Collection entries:
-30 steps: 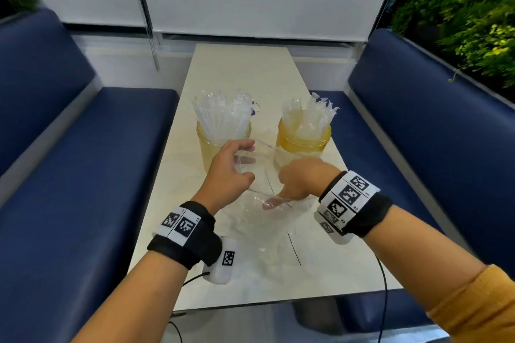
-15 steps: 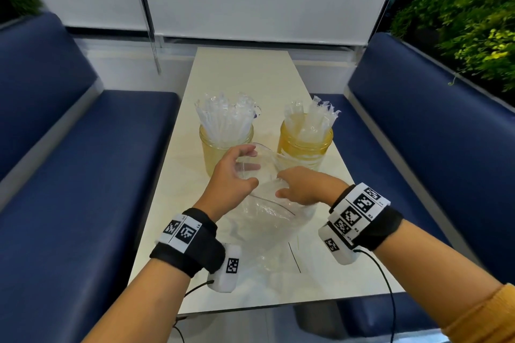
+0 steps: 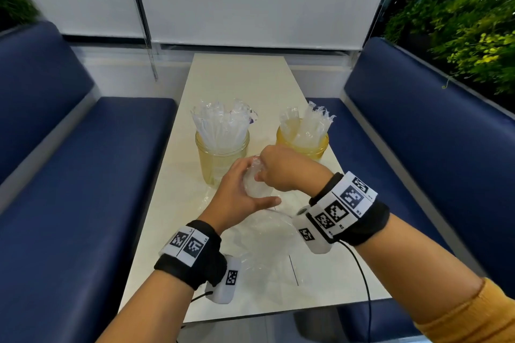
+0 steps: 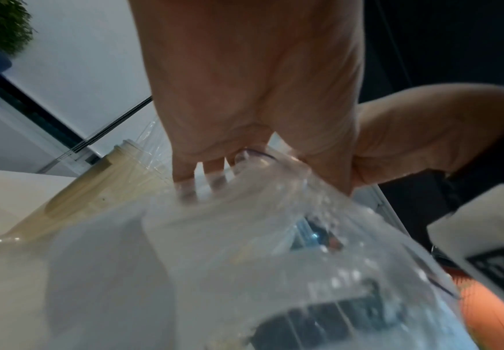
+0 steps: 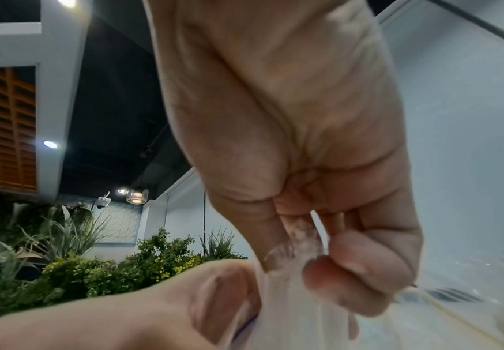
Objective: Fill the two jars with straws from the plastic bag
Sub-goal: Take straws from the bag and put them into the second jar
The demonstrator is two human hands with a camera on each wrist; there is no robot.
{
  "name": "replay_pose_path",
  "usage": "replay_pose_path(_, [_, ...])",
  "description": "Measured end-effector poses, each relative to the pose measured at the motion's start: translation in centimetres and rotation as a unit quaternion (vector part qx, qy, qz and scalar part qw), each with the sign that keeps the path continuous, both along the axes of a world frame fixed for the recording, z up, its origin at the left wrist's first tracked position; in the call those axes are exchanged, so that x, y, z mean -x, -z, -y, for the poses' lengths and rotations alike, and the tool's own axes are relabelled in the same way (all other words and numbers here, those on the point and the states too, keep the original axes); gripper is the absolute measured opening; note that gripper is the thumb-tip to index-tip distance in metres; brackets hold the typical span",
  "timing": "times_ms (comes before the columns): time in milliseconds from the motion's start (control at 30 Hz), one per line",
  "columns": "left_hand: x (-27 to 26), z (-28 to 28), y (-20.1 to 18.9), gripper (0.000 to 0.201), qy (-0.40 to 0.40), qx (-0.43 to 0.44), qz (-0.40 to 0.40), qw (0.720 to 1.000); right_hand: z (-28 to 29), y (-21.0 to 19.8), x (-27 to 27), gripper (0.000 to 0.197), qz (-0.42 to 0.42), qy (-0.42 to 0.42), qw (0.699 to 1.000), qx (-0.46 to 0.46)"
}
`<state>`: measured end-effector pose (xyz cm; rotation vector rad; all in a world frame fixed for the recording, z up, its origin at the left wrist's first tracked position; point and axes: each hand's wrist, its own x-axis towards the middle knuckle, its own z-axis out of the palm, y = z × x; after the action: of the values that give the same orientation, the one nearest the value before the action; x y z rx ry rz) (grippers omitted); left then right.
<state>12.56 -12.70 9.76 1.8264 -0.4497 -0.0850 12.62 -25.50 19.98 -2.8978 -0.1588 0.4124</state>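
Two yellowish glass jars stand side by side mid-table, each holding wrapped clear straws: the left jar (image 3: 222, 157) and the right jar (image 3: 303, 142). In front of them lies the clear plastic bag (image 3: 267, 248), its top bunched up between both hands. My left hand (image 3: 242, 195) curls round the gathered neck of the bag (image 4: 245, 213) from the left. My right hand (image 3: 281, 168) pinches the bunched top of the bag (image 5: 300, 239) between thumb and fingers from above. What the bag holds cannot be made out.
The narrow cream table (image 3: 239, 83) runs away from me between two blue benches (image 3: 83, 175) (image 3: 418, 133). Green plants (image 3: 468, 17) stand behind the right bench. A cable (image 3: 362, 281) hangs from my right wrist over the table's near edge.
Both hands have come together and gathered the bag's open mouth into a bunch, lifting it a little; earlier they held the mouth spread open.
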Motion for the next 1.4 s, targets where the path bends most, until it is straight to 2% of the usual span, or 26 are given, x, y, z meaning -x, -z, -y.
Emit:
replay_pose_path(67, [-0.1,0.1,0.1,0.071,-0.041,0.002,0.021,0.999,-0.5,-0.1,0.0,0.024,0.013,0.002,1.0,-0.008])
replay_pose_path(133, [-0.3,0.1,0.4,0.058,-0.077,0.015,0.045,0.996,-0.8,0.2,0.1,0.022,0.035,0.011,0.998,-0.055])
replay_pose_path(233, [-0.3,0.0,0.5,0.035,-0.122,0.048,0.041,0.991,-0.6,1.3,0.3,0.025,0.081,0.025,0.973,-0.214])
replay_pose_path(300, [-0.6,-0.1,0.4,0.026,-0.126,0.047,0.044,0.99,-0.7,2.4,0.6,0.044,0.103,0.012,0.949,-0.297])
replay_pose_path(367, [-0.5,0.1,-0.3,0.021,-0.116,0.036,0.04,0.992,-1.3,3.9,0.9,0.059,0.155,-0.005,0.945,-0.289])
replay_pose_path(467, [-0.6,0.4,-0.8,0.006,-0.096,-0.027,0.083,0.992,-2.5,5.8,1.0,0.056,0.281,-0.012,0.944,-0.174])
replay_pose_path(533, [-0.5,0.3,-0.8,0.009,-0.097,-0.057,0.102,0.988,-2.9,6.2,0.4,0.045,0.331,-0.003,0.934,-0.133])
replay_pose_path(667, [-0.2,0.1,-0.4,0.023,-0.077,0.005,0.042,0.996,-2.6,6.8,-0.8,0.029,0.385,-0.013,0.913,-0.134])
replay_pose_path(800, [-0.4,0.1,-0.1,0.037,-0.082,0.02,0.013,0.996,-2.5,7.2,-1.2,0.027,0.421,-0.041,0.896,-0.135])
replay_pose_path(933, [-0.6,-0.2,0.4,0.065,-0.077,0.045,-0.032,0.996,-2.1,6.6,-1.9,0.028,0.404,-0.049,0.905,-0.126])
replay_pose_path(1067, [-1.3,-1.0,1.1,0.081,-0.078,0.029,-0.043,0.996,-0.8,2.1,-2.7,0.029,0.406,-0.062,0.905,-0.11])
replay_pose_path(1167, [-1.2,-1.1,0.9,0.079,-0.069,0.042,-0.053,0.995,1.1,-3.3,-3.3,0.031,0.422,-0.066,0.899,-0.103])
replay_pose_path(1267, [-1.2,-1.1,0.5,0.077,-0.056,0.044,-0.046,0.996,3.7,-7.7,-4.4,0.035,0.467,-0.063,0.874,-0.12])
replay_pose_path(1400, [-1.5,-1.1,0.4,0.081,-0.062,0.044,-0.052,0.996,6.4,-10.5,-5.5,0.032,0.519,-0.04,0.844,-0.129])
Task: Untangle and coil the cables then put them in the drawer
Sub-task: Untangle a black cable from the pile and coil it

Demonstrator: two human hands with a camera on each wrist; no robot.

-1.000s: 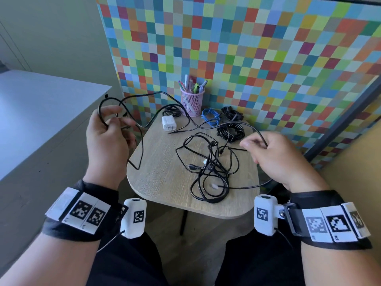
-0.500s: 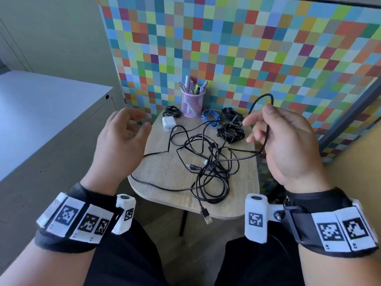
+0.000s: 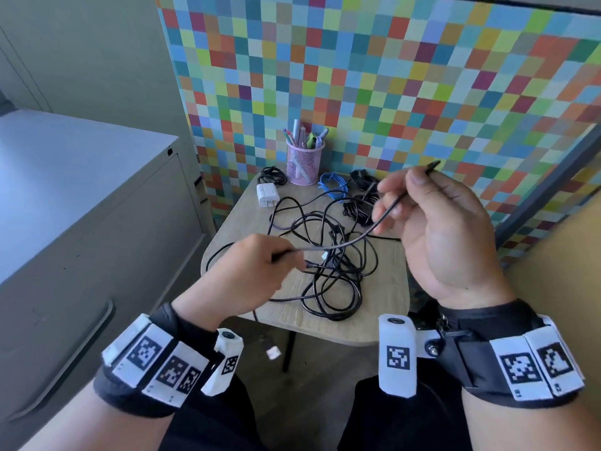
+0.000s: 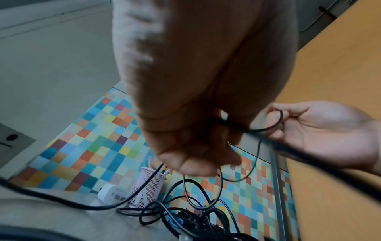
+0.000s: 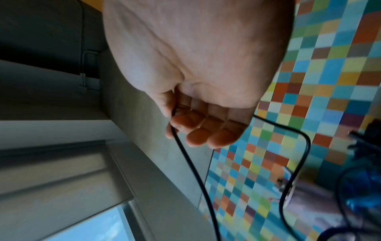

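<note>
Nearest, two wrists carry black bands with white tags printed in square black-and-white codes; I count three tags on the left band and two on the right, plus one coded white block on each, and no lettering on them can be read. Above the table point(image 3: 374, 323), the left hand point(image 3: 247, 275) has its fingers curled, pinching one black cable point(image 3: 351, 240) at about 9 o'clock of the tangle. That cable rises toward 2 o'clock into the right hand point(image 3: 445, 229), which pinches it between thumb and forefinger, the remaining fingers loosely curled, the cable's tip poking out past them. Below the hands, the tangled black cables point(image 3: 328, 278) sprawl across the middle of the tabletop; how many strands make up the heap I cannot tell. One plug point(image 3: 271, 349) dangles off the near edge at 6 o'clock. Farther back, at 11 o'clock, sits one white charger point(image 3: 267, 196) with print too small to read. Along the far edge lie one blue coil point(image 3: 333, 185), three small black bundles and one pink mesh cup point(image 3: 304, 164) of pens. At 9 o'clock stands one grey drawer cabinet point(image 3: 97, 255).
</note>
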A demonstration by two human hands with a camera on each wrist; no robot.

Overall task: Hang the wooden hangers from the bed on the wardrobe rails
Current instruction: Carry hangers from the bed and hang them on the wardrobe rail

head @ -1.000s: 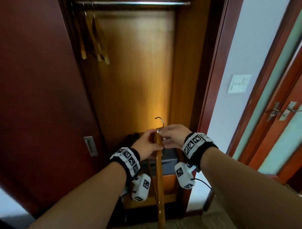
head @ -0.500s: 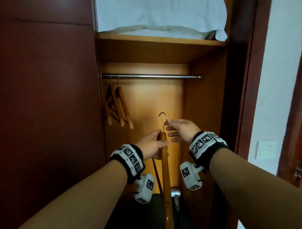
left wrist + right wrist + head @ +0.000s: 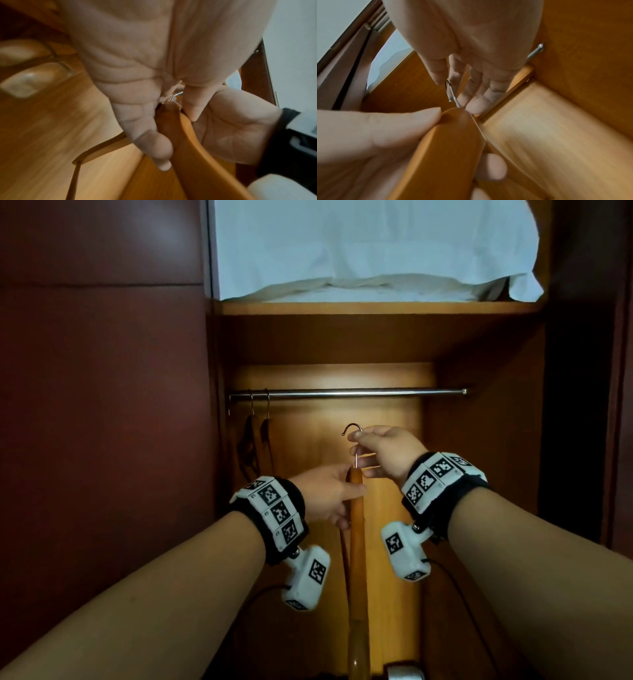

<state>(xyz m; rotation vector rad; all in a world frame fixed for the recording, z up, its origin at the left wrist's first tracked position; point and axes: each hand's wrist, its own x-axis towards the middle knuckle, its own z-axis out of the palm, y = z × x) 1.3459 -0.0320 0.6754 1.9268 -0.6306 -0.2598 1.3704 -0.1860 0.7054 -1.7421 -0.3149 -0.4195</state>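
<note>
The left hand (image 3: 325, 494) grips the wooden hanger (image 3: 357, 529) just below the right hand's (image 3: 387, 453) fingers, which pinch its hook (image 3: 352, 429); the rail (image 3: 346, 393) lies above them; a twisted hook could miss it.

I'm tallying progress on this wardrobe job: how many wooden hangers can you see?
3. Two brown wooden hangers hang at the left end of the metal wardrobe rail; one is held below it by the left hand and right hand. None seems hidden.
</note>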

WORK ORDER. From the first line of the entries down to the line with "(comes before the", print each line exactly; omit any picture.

ANSWER TO THE EXERCISE.
-30 steps: 
-15 steps: 
+0 steps: 
+0 steps: 
+0 steps: 
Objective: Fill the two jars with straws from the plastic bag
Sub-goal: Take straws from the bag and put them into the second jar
The demonstrator is two human hands with a camera on each wrist; there is no robot.
{
  "name": "replay_pose_path",
  "usage": "replay_pose_path(_, [_, ...])",
  "description": "Measured end-effector poses, each relative to the pose measured at the motion's start: translation in centimetres and rotation as a unit quaternion (vector part qx, qy, qz and scalar part qw), each with the sign that keeps the path continuous, both along the axes of a world frame fixed for the recording, z up, its origin at the left wrist's first tracked position; in the call those axes are exchanged, so that x, y, z mean -x, -z, -y, for the poses' lengths and rotations alike, and the tool's own axes are relabelled in the same way (all other words and numbers here, those on the point and the states too, keep the original axes); gripper is the absolute measured opening; note that gripper is the thumb-tip to index-tip distance in metres; brackets hold the typical span",
  "timing": "times_ms (comes before the columns): time in milliseconds from the motion's start (control at 30 Hz), one per line",

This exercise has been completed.